_Exercise:_
Please repeat each line of the data exactly, with nothing left out.

************

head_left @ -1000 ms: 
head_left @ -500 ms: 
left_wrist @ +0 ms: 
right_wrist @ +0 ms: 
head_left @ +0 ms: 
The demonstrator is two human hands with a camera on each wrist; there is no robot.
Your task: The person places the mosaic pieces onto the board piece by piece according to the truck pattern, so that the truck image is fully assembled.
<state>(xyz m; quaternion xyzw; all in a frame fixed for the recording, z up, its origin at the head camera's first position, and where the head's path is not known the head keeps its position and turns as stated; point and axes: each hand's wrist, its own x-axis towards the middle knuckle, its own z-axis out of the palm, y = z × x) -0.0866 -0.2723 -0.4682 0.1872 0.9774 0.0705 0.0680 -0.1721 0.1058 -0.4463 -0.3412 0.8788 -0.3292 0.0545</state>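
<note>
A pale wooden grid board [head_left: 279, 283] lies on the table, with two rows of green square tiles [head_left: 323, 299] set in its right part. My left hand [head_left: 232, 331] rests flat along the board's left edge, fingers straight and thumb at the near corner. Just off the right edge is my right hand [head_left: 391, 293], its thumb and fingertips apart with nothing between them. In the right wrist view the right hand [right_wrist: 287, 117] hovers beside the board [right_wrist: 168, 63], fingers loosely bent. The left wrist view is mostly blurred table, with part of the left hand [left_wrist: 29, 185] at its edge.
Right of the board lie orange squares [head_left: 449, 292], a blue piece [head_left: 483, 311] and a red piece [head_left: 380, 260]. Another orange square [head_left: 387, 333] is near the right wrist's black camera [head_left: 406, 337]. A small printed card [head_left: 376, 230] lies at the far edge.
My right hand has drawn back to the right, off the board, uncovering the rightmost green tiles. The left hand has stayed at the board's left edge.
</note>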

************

_Solution:_
head_left @ -1000 ms: 
head_left @ -500 ms: 
left_wrist @ +0 ms: 
right_wrist @ +0 ms: 
head_left @ +0 ms: 
The demonstrator is two human hands with a camera on each wrist; there is no robot.
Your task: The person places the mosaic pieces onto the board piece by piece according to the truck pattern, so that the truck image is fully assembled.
<state>(xyz m; quaternion xyzw; all in a frame fixed for the recording, z up, its origin at the head camera's first position, and where the head's path is not known the head keeps its position and turns as stated; point and axes: each hand's wrist, its own x-axis towards the middle knuckle, its own z-axis out of the palm, y = z × x) -0.0866 -0.2723 -0.4682 0.1872 0.9774 0.0705 0.0680 -0.1721 0.1058 -0.4463 -0.3412 0.8788 -0.3292 0.0545</state>
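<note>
A pale wooden grid board [head_left: 279, 283] lies on the table, with two rows of green square tiles [head_left: 323, 299] set in its right part. My left hand [head_left: 232, 331] rests flat along the board's left edge, fingers straight and thumb at the near corner. Just off the right edge is my right hand [head_left: 391, 293], its thumb and fingertips apart with nothing between them. In the right wrist view the right hand [right_wrist: 287, 117] hovers beside the board [right_wrist: 168, 63], fingers loosely bent. The left wrist view is mostly blurred table, with part of the left hand [left_wrist: 29, 185] at its edge.
Right of the board lie orange squares [head_left: 449, 292], a blue piece [head_left: 483, 311] and a red piece [head_left: 380, 260]. Another orange square [head_left: 387, 333] is near the right wrist's black camera [head_left: 406, 337]. A small printed card [head_left: 376, 230] lies at the far edge.
My right hand has drawn back to the right, off the board, uncovering the rightmost green tiles. The left hand has stayed at the board's left edge.
</note>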

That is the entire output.